#### [What you are asked to do]
On the basis of the records below, report how many lines contain the word "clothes". Nothing else should be given.

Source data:

■ ■ ■

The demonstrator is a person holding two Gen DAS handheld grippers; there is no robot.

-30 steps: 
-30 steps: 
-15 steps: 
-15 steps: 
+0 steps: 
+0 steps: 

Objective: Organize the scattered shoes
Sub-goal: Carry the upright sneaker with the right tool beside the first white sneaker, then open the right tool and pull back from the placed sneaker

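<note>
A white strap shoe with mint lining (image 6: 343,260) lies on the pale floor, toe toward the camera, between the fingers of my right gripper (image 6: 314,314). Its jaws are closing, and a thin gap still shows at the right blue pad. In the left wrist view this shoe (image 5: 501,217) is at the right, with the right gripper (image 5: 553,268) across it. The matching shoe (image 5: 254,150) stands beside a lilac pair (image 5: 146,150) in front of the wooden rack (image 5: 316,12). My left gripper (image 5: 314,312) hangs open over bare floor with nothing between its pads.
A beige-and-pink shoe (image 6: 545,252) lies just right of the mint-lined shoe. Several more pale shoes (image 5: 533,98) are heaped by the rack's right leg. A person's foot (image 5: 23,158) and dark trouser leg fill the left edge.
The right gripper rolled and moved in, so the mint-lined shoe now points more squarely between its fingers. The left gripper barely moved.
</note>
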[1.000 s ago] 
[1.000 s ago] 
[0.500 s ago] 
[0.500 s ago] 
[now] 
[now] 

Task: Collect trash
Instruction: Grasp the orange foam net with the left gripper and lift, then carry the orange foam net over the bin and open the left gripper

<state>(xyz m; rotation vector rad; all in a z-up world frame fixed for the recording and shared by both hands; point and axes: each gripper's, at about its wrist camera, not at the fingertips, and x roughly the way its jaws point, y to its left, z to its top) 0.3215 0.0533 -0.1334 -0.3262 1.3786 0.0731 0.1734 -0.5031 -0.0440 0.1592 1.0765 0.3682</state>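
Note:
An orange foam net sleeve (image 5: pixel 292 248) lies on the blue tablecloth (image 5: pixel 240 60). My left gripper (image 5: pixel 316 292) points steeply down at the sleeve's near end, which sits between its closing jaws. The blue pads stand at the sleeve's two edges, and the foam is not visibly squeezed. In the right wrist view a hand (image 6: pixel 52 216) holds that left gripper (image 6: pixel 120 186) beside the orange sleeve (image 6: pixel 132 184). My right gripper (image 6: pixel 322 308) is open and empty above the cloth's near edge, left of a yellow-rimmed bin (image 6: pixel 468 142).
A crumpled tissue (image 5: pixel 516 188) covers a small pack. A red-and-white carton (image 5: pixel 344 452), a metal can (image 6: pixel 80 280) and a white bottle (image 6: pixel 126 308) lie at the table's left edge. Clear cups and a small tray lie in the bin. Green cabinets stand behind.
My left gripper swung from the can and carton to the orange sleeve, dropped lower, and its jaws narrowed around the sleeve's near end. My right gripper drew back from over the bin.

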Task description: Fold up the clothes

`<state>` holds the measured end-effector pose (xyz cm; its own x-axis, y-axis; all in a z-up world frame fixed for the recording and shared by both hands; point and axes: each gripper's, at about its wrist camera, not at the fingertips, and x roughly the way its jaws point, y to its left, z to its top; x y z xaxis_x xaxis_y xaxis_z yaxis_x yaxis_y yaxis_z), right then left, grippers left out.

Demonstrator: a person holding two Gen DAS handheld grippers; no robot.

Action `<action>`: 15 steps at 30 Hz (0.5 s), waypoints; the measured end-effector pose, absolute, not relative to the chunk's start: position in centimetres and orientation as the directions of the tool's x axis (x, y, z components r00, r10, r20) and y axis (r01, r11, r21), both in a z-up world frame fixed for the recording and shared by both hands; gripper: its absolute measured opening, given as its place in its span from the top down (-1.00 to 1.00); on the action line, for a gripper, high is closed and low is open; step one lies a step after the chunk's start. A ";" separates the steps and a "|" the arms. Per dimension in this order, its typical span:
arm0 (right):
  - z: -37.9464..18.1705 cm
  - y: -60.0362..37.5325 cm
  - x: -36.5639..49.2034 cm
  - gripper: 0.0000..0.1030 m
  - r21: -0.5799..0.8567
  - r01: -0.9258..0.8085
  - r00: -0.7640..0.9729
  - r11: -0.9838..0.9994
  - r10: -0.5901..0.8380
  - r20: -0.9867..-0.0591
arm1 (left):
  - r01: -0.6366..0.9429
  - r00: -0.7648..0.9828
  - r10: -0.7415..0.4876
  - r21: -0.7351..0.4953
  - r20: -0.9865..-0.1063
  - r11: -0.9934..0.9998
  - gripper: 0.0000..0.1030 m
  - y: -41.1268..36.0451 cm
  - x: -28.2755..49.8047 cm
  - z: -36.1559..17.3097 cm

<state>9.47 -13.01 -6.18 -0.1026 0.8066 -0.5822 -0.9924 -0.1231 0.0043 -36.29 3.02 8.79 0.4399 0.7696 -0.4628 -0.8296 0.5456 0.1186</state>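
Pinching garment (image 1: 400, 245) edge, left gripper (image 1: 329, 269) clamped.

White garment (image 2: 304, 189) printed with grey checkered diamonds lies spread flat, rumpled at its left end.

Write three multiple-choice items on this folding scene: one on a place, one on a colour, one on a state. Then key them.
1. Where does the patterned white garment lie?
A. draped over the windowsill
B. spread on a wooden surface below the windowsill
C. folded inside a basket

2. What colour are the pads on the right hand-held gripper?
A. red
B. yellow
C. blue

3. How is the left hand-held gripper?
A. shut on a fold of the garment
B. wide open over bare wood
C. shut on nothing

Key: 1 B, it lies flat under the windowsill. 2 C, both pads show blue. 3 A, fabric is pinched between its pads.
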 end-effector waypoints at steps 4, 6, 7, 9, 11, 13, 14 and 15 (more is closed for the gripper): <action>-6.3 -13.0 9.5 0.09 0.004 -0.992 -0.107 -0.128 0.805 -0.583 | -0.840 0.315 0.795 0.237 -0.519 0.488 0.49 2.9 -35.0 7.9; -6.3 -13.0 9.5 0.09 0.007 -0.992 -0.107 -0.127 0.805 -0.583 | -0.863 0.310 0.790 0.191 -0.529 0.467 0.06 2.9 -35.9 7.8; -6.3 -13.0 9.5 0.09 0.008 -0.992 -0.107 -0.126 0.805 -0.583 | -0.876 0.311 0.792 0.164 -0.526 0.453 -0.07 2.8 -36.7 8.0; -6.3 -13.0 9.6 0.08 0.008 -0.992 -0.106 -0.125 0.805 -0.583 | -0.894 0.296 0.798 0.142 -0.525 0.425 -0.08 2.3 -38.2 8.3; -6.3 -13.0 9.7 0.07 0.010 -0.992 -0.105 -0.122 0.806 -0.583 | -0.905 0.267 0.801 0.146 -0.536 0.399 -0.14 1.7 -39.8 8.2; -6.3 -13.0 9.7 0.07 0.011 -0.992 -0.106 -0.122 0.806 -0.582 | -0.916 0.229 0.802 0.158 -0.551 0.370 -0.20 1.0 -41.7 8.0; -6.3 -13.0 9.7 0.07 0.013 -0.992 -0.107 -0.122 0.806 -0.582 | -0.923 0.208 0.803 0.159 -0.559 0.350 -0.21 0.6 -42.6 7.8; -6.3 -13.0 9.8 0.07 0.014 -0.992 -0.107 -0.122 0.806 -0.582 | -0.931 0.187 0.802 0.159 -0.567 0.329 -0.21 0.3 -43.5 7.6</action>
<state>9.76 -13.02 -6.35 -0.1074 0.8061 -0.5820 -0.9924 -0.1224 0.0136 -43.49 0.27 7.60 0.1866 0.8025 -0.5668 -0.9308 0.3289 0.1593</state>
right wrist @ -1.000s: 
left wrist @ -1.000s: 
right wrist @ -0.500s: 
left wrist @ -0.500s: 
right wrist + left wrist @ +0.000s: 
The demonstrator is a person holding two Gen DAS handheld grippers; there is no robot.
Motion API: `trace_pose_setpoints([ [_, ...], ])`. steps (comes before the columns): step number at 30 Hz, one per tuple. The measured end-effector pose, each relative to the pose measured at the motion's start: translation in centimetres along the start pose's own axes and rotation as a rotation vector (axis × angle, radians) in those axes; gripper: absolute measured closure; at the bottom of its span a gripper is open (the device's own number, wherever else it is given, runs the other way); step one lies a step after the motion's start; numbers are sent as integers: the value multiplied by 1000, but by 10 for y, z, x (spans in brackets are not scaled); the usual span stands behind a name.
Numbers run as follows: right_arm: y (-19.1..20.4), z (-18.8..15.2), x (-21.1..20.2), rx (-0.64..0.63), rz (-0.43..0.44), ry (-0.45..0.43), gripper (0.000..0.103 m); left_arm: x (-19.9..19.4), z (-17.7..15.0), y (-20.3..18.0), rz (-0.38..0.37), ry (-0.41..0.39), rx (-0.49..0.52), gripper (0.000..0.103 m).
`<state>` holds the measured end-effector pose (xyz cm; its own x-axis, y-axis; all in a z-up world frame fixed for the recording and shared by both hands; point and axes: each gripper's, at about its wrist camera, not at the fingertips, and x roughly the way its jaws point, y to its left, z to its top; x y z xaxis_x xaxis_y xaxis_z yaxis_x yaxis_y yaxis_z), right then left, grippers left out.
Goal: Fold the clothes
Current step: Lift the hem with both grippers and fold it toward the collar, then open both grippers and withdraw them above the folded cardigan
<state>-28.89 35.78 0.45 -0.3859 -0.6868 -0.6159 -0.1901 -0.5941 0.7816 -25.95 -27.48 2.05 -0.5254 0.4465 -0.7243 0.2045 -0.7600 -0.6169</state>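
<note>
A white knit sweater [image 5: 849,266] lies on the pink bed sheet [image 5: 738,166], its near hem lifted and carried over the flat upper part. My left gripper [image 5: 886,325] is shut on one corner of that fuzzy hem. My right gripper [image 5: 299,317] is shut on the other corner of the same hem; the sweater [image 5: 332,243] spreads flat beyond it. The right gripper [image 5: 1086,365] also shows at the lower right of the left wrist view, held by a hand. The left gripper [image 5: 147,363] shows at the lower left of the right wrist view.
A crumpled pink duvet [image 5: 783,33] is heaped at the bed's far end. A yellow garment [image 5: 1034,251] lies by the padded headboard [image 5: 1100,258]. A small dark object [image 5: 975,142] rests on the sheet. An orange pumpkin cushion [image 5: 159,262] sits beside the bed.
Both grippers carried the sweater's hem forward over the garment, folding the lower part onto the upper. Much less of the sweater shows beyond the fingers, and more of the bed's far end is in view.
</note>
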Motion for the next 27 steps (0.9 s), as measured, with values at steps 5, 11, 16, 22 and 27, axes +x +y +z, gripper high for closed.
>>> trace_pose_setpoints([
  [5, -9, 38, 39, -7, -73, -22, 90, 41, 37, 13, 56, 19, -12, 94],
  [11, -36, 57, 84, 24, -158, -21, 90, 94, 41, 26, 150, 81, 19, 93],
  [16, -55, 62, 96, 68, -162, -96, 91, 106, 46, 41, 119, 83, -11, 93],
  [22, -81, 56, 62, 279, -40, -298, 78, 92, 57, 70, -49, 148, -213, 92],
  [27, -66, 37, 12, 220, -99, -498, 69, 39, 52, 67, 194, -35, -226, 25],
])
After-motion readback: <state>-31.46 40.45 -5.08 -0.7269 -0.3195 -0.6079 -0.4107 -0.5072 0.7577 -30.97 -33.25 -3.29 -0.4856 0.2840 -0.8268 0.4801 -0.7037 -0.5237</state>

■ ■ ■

#### [Response below]
2